Construction at Marina City began at the end of 1960, and once foundations were completed, an innovative climbing crane allowed workers to complete one tower floor per day. The first tenants moved into the east tower in October 1962 and both buildings opened fully in early 1963. Office tenants occupied that building in late 1964, and the contractor finished construction of the theater in 1967.

Marina City commanded considerable attention when it opened. Goldberg’s office worked closely with the owners to market the commercial and residential leases, producing promotional materials and full-scale mock-ups of apartments and offices. These efforts proved successful and demand allowed the owners to raise rents for both apartments and offices. Goldberg’s paired towers became immediate and enduring Chicago icons, appearing in countless articles and ads, in the opening to CBS’s Bob Newhart Show (1972–1978), the movie The Hunter (1980), where a car famously plunges from the parking ramp into the Chicago River, and on the cover of Wilco’s album Yankee Hotel Foxtrot (2002).
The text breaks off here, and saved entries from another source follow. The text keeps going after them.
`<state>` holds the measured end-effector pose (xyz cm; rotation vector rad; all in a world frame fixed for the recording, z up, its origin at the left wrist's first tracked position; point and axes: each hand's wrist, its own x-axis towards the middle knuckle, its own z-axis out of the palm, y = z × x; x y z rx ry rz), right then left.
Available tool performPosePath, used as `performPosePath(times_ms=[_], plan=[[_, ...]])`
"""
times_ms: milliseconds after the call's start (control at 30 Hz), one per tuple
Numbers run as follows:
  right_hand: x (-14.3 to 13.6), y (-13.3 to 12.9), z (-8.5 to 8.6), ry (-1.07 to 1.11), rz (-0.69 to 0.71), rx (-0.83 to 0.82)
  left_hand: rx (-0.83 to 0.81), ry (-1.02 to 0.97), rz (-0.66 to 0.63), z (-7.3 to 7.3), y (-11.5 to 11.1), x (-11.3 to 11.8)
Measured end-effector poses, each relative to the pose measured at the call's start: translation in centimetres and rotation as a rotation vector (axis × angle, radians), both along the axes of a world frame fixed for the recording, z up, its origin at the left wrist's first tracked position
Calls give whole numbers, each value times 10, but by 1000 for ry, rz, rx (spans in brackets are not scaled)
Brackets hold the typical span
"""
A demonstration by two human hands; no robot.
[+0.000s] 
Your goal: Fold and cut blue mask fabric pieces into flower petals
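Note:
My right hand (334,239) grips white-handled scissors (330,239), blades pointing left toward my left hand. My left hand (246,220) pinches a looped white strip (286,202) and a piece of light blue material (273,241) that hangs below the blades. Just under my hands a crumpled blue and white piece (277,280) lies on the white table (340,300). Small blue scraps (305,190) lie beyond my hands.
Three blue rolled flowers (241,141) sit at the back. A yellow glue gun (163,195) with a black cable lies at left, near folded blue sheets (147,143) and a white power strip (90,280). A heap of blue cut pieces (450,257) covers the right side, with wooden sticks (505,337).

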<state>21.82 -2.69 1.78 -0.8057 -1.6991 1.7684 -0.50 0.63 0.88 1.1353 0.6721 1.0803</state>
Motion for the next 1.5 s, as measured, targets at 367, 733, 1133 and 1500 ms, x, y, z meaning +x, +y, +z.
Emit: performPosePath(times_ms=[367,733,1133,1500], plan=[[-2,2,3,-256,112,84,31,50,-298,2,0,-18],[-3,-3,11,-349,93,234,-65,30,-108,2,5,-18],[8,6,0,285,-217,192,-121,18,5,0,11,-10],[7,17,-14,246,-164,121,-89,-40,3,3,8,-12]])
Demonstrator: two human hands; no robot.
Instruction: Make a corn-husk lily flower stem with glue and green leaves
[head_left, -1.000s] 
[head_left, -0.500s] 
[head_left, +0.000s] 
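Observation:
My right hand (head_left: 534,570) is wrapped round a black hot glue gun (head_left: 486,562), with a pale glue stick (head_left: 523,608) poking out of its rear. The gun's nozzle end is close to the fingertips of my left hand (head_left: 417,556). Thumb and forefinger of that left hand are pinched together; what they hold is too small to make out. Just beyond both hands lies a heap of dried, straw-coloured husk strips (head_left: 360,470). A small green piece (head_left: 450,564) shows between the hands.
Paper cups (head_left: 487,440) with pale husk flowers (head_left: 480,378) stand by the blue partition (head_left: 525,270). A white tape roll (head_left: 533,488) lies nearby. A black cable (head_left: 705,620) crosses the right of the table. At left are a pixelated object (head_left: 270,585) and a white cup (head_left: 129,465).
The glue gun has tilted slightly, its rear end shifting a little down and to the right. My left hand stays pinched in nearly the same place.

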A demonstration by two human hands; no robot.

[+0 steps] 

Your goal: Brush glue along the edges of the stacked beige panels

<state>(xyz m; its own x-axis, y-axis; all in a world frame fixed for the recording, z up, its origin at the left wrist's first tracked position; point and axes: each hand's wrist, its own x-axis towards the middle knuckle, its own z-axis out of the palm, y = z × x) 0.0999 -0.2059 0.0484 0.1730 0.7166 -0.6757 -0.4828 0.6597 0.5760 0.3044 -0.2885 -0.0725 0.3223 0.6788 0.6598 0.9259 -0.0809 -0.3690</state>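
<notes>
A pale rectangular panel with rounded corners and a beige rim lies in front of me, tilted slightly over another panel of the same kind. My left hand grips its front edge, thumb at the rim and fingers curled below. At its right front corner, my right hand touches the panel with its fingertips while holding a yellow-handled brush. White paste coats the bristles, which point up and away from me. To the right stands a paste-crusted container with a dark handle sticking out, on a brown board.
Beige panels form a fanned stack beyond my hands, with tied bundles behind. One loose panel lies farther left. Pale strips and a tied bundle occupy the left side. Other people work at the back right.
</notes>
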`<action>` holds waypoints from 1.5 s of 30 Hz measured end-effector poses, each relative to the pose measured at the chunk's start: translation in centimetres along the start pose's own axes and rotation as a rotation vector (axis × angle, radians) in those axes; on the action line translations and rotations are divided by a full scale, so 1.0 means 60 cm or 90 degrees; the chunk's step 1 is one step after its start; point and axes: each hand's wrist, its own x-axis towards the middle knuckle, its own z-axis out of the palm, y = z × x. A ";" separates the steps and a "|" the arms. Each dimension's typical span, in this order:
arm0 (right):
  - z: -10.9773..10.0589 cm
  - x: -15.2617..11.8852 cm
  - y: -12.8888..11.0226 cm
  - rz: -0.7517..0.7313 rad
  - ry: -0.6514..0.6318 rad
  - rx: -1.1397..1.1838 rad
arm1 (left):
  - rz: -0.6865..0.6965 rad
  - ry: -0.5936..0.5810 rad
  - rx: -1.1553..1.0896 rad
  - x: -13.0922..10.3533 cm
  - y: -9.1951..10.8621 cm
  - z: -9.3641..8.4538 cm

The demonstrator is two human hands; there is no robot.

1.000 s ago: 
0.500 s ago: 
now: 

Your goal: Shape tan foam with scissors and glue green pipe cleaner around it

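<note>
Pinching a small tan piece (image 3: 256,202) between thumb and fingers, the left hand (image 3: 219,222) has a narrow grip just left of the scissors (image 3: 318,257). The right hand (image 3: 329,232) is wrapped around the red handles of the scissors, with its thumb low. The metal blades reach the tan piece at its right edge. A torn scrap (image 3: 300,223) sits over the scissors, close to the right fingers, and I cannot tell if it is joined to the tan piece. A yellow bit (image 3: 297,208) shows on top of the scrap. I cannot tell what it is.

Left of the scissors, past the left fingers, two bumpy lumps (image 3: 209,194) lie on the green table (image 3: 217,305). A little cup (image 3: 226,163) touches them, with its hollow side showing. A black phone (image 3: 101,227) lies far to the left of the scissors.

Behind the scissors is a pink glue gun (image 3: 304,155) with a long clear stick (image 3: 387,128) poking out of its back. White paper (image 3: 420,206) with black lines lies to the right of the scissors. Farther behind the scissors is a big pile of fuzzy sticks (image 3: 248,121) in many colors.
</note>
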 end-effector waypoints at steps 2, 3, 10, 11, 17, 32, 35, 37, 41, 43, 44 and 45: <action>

In the last decades, minor changes have done little to alter the appearance of Marina City. In 1977 the apartments were sold as condominiums; in 1994, the office tower was converted into a hotel and a restaurant was built on the site of the ice skating rink at the southeast corner of the complex. The scale, complexity, and audacity of the architecture at Marina City proved Goldberg’s skill and unique vision, and he went on to design such major complexes as Boston’s Affiliated Hospitals (1964–1971), the Chicago Housing Authority’s Raymond Hilliard Homes (1963–1966) and Chicago’s Wilbur Wright College (1986–1992). From cylinders to clover leafs to pyramids, Goldberg’s designs defy the street grid and enclose complex programs and technical requirements in dramatic concrete forms. Among Chicago’s most significant late-twentieth-century architects, Goldberg pushed the Miesian modernism in the direction of a more personal and gestural architectural expression.